Spending cuts are now commonplace and the public are becoming more and more disillusioned. Attempts to remove the universal entitlement of pensioners to a medical card lead to protest in October 2008 and a subsequent loss in support for a struggling Fianna Fáil party.
The election that follows in February 2011 sees Fianna Fail go from being the most popular party to the 3rd most popular party in the Republic of Ireland. Their partners in government, the Green Party, fail to retain a single seat in the election.
Carrying on from the austerity measures of previous budgets, Budget 2011 sees €6bn being taken out of the economy in cuts to tax credits and bands, child benefit and social welfare, the introduction of a universal social charge, and the abolition of the employee PRSI ceiling. One of the most controversial of measures is the cut in minimum wage by €1 per hour to €7.65. Public sector salaries are capped at a maximum of €250,000 and ministerial and Taoiseach salaries are to be reduced.
These austere measures are introduced at a time when Ireland, only weeks previously, entered into an EU/IMF bailout, which handed over a large portion of economic sovereignty and budgetary decision-making to foreign control.

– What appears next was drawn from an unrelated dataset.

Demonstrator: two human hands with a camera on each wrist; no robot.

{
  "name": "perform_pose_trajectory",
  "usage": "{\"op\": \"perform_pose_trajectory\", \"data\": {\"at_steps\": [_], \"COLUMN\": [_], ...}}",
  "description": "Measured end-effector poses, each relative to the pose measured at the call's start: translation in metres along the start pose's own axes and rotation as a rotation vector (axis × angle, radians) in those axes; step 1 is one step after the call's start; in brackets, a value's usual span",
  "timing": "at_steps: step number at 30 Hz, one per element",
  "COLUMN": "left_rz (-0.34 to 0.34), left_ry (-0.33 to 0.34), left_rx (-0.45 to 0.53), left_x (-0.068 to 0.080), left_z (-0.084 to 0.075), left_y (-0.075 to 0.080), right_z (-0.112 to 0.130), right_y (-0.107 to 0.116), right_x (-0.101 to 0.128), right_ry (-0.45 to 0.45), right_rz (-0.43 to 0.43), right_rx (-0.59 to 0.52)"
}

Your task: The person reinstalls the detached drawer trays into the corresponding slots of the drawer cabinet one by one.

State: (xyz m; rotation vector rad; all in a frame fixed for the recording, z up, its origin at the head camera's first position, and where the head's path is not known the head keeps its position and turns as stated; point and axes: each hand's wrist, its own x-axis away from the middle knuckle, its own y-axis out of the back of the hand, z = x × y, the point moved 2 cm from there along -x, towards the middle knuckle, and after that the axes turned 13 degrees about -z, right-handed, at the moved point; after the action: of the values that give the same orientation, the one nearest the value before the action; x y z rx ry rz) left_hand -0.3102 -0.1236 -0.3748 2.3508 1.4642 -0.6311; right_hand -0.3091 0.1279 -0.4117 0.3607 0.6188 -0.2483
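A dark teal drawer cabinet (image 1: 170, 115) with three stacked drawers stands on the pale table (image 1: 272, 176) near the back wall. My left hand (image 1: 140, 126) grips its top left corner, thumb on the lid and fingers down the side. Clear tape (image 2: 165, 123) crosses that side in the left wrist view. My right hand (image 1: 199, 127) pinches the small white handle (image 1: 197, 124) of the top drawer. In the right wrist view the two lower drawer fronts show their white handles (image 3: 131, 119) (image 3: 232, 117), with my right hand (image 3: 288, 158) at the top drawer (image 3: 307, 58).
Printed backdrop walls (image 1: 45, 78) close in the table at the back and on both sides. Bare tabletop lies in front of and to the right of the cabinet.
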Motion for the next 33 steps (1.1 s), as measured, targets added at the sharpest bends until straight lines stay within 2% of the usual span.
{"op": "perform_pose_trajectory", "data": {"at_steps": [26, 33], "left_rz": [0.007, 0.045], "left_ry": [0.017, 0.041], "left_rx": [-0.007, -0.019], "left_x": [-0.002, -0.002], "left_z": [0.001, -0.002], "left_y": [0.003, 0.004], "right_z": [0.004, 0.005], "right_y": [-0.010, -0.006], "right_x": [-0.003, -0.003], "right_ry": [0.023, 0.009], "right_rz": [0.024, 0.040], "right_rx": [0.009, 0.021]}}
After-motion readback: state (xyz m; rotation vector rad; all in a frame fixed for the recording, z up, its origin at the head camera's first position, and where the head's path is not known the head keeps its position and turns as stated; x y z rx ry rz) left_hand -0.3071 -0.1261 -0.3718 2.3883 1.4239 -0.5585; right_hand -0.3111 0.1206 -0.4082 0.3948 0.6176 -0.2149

The accompanying image is taken from RTÉ News footage showing protestors outside Leinster House.
Minister for Finance, Brian Lenihan, described the budget as, "a substantial down payment on the journey back to economic health". He added that there is every reason to have confidence in the future of the country.
While the Minister for Finance delivered his budget in Dáil Eireann, noisy protests were taking place outside with a number of groups there to voice their anger at the budget measures.